- _What is needed_:
Leave the images out, and otherwise write out each entry exactly.

- _Dataset extract_:
# # #

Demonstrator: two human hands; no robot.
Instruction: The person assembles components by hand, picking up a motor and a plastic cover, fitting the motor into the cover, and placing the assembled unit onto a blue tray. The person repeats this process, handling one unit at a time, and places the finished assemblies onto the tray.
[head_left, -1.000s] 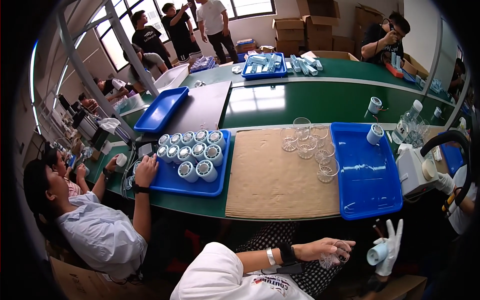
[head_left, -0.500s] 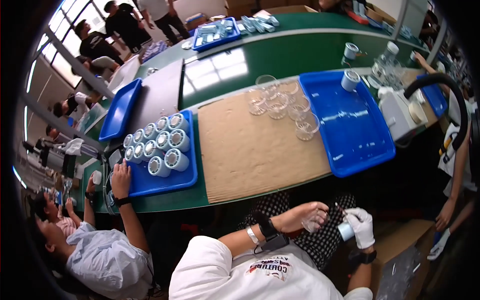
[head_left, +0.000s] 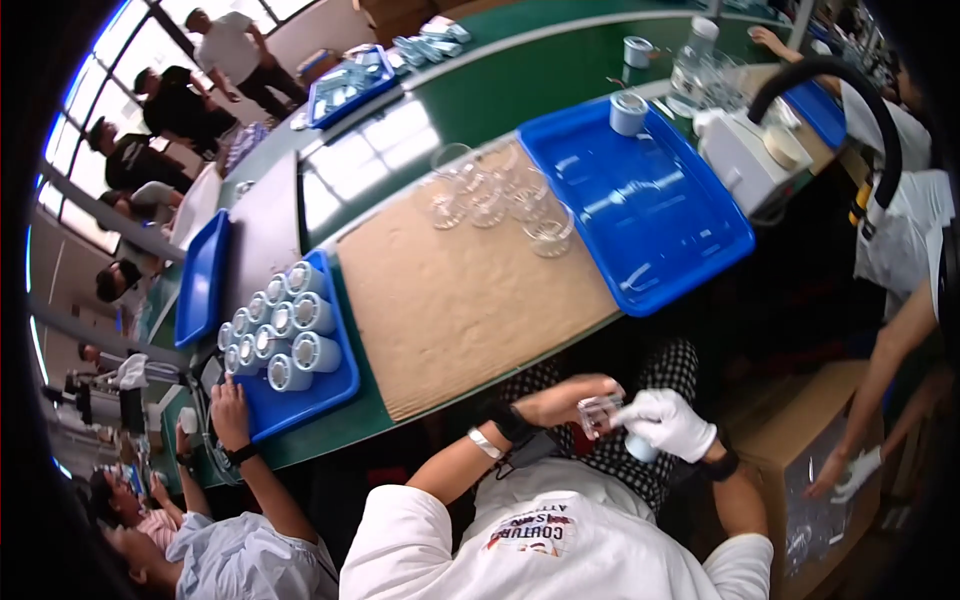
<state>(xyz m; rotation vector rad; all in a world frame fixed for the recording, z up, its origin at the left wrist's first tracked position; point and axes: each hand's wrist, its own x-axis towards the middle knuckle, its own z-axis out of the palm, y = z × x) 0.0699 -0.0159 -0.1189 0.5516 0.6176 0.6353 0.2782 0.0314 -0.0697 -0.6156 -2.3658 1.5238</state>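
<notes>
Transparent cup (head_left: 597, 412) sits in the left hand's (head_left: 558, 402) curled fingers above the lap (head_left: 672, 378), just beside the gloved right hand (head_left: 668, 424), closed around a pale-blue cylinder (head_left: 641, 450), a two-handed step apparently calling for steady, light grip.

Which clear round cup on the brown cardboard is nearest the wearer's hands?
The cup at front right, beside the blue rectangular plastic tray; the other cups sit farther back.

Both forearms (head_left: 450, 466) angle in toward each other on the near side of the cardboard sheet (head_left: 460, 315). Left hand (head_left: 565, 402) is bare and curled in a grip, right hand (head_left: 668, 425) is white-gloved, also curled, a bit further right of the sheet. Basically knuckle to knuckle, can't tell if they're touching tbh.
</notes>
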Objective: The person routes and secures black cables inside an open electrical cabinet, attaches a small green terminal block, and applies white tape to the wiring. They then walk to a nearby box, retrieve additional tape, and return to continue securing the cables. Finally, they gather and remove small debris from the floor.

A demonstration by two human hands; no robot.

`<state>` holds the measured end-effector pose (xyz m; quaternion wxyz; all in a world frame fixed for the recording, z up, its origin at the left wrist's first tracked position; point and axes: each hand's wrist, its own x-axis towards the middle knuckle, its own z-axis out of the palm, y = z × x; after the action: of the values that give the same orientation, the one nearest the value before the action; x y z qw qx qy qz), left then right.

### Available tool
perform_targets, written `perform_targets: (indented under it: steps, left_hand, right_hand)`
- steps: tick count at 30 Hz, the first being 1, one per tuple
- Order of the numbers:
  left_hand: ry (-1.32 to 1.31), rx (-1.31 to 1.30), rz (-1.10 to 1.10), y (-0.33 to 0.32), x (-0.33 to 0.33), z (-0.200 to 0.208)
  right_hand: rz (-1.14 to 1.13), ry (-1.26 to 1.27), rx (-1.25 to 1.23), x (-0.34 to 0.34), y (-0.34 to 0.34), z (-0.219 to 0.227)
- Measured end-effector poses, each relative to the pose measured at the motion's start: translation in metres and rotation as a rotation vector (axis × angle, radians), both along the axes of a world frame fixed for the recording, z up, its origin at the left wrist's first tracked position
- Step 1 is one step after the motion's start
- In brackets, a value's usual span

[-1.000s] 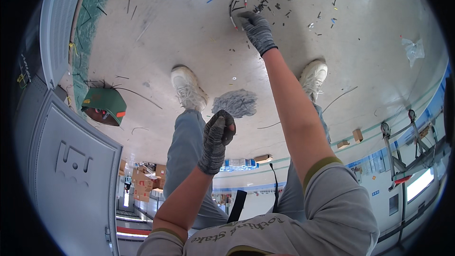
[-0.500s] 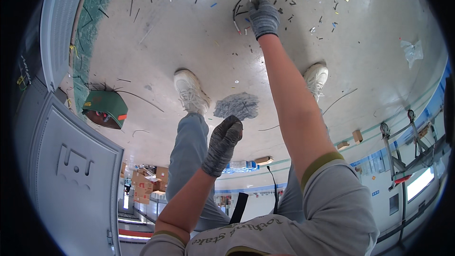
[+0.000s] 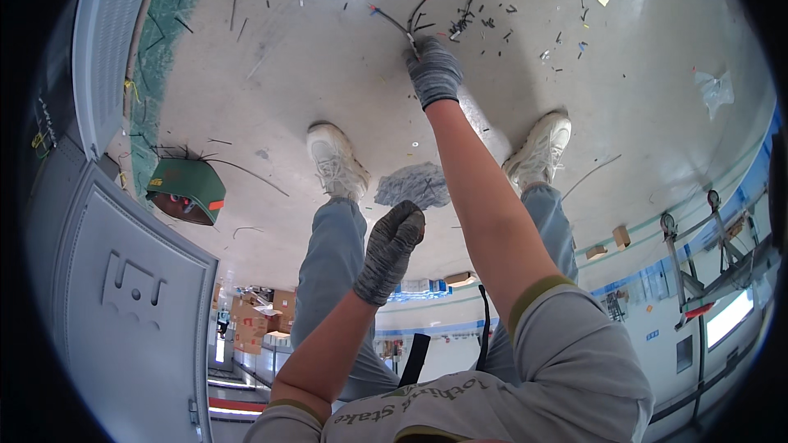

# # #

- _Answer box_:
Demonstrator: two human hands; no robot.
Instruction: The person assembles components by hand, picking up a motor and a plastic cover, fitting the motor into the cover, and placing the assembled unit onto a blue tray. The person repeats this process, handling one unit at a time, and places the finished assemblies onto the tray.
[head_left, -1.000s] 
[head_left, -0.500s] 
[head_left, +0.000s] 
<state>(xyz m; rotation vector rad; all in a world frame fixed for the recording, z up, its origin at the left wrist's first tracked position; point and axes: each hand's wrist, its own x-axis towards the middle knuckle, its own z-axis out of the palm, y = z × x) 0.0699 -0.0159 -0.1189 0.5516 0.6176 0.6353 0.2782 0.0314 -0.0697 -0.6156 -2.3658 1.5238</state>
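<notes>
Transparent cup (head_left: 597, 412) sits in the left hand's (head_left: 558, 402) curled fingers above the lap (head_left: 672, 378), just beside the gloved right hand (head_left: 668, 424), closed around a pale-blue cylinder (head_left: 641, 450), a two-handed step apparently calling for steady, light grip.

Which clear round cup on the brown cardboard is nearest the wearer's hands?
The cup at front right, beside the blue rectangular plastic tray; the other cups sit farther back.

Both forearms (head_left: 450, 466) angle in toward each other on the near side of the cardboard sheet (head_left: 460, 315). Left hand (head_left: 565, 402) is bare and curled in a grip, right hand (head_left: 668, 425) is white-gloved, also curled, a bit further right of the sheet. Basically knuckle to knuckle, can't tell if they're touching tbh.
</notes>
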Objective: The person routes and secures black cables inside an open electrical cabinet, attaches a small green terminal block, and applies white tape to the wiring. They then walk to a nearby box, retrieve additional tape, and return to continue securing the cables. Finally, they gather and remove small debris from the floor.

A demonstration by two human hands; no robot.

`<state>` holds the measured end-effector pose (xyz m; quaternion wxyz; all in a world frame fixed for the recording, z up, its origin at the left wrist's first tracked position; point and axes: each hand's wrist, its own x-axis towards the middle knuckle, its own z-axis out of the palm, y = z × x; after the action: of the values that give the same orientation, the one nearest the value before the action; x y z qw qx qy qz), left then right.

### Available tool
perform_targets, written `perform_targets: (indented under it: steps, left_hand, right_hand)`
- steps: tick count at 30 Hz, the first being 1, one per tuple
- Order of the numbers:
  left_hand: ry (-1.32 to 1.31), rx (-1.31 to 1.30), rz (-1.10 to 1.10), y (-0.33 to 0.32), x (-0.33 to 0.33), z (-0.200 to 0.208)
  right_hand: rz (-1.14 to 1.13), ry (-1.26 to 1.27), rx (-1.25 to 1.23), x (-0.34 to 0.34), y (-0.34 to 0.34), z (-0.219 to 0.227)
- Measured end-effector poses, each relative to the pose measured at the motion's start: translation in metres and rotation as a rotation vector (axis × angle, radians), both along the axes of a world frame fixed for the recording, z up, its origin at the left wrist's first tracked position
- Step 1 is one step after the motion's start
- In brackets, a value's usual span

[-1.000s] 
[-0.500s] 
[+0.000s] 

The exercise was answered in full.